# [EXERCISE REQUIREMENTS]
What lines in the material hold the string "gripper"? Copy out each of them.

── DATASET EXTRACT ──

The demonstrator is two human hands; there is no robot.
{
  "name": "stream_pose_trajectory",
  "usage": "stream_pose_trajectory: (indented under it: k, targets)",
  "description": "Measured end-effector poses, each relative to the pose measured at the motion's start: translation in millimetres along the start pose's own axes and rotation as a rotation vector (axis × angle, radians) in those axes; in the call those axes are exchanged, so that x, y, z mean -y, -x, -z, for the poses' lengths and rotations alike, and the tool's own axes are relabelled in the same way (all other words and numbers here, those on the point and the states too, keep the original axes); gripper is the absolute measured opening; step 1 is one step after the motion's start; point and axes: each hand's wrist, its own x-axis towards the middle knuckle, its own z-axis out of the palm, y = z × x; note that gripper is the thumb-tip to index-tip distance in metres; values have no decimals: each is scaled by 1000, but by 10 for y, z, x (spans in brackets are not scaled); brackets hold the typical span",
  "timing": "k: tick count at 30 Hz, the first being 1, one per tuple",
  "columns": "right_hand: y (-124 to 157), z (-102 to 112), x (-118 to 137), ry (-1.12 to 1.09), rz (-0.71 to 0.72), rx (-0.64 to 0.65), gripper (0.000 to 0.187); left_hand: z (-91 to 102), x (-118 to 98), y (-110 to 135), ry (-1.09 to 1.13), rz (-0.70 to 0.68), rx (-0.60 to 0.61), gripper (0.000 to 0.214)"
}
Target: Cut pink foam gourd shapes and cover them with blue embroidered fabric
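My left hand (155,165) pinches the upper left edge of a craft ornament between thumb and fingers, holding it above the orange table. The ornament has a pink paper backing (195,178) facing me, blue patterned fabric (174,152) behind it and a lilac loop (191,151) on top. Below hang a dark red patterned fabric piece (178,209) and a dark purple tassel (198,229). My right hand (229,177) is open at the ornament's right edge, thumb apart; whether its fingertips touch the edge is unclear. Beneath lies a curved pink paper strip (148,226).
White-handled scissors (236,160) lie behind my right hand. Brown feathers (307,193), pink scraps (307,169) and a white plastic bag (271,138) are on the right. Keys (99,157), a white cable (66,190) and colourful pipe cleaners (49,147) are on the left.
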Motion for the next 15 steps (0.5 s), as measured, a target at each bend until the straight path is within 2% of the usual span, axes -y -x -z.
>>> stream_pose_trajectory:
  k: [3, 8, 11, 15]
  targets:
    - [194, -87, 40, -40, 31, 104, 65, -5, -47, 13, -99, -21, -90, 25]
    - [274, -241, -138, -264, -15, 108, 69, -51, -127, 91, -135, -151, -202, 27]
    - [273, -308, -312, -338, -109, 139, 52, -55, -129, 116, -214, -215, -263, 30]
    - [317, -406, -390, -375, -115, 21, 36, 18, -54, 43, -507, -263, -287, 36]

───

# [WRITTEN RESPONSE]
  "description": "Measured end-effector poses, each relative to the pose measured at the motion's start: translation in millimetres along the start pose's own axes and rotation as a rotation vector (axis × angle, radians) in those axes; in the call those axes are exchanged, so that x, y, z mean -y, -x, -z, for the poses' lengths and rotations alike, and the tool's own axes are relabelled in the same way (all other words and numbers here, those on the point and the states too, keep the original axes); gripper is the absolute measured opening; step 1 is one step after the motion's start; point and axes: each hand's wrist, its own x-axis towards the middle knuckle, its own z-axis out of the palm, y = z × x; note that gripper is the thumb-tip to index-tip distance in metres; values have no decimals: each is scaled by 1000, but by 10 for y, z, x (spans in brackets are not scaled); brackets hold the typical span",
  "columns": "right_hand: y (-124 to 157), z (-102 to 112), x (-118 to 137), ry (-1.12 to 1.09), rz (-0.71 to 0.72), rx (-0.64 to 0.65), gripper (0.000 to 0.187); left_hand: z (-91 to 102), x (-118 to 98), y (-110 to 135), ry (-1.09 to 1.13), rz (-0.70 to 0.68), rx (-0.60 to 0.61), gripper (0.000 to 0.214)"

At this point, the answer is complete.